Фелькерзам закашлялся, и боль навалилась такая, что он схватился за живот двумя ладонями, заскулил. Но тут докатившийся до желудка ром произвел свое животворящее действие, спазм сгладился, и от неожиданного облегчения выступил пот по всему телу.

– Теперь понимаете, какие игры мы можем затеять?!

– Японцы каждый раз гадать начнут, кто перед ними – вспомогательный или броненосный крейсер, – Лилье хищно ощерился, и теперь Фелькерзам не сомневался, что его мысль будет творчески переработана, развита и получит дальнейшее распространение и на «Громобой», совершенно схожий по своему виду с «Россией».

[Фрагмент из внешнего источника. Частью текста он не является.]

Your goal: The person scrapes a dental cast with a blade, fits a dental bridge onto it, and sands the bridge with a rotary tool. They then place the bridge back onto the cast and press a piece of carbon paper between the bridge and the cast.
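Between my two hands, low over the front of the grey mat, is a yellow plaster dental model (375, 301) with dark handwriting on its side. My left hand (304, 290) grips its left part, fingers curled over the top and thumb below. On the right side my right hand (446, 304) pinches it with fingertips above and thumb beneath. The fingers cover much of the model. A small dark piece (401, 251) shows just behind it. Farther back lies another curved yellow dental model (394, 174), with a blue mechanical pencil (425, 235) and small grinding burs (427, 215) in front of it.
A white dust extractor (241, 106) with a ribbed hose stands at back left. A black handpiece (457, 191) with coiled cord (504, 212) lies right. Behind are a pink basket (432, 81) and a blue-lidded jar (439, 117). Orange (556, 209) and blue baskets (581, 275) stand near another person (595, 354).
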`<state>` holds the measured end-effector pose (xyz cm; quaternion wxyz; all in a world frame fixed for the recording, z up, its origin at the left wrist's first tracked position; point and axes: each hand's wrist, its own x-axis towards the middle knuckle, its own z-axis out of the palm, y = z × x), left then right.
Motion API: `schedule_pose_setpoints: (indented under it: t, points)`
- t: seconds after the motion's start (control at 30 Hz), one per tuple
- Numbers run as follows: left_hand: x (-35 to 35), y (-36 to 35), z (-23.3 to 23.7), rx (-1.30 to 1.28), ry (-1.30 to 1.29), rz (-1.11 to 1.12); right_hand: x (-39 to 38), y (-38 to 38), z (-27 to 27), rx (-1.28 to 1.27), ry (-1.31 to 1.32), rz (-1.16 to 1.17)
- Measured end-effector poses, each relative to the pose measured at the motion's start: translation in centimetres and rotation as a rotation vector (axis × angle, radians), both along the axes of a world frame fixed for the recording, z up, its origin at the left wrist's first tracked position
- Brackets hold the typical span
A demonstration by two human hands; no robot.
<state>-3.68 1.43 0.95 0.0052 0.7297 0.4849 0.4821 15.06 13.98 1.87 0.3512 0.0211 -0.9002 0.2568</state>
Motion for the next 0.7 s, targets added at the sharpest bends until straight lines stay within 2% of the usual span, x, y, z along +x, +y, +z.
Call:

– А теперь представьте, что, получив несколько болезненных уроков с потерями, японцы начнут каждый раз гадать, кого они видят – броненосные или вспомогательные крейсера. Тем более, если мы им окончательно мозги «запудрим», введя в действие новых персонажей?! О, кого только у нас сейчас нет, посмотрите. Вот идут четыре вспомогательных крейсера, быстроходных – нужно только нормально их перевооружить, дать иные, славные имена воевавших кораблей, а не каких-то там речушек! Да надежными, проверенными в бою командами обеспечить. А они у нас есть, и в полном комплекте, и даже со сверхштатным числом. Все есть для войны, воевать с умом только нужно.

Фелькерзам внимательно посмотрел на Андреевские флаги, что развевались за кормой каждого корабля, размерами чуть ли не с саму «Россию», а два по своему водоизмещению нисколечко ей не уступали. Двумя колоннами шли транспорты, что использовались как угольщики при эскадре – «Владимир», «Воронеж», «Ярославль», «Курония» «Вирония», «Метеор», «Иртыш», «Корея». Замыкал колонну огромный транспорт «Анадырь», по водоизмещению превосходящий любой броненосец – в его трюмах находилось восемь тысяч тонн превосходного кардифа, десятая часть того, что имелось во Владивостоке. Так ведь гружен был углем не только он один.

Отдельно шли плавмастерская «Камчатка», госпитальные суда «Кострома» и «Орел». Последний был быстроходным пароходом Добровольного флота, и его легко можно было превратить в крейсер, хотя комиссия признала машины непригодными для действий на коммуникациях. Но раз прошел по трем океанам, то доказал свою полную профпригодность и будет зачислен в строй. Но только без вице-адмирала Рожественского, который, к удивлению Дмитрия Густавовича, уже немного оправился и мог вполне членораздельно изъясняться.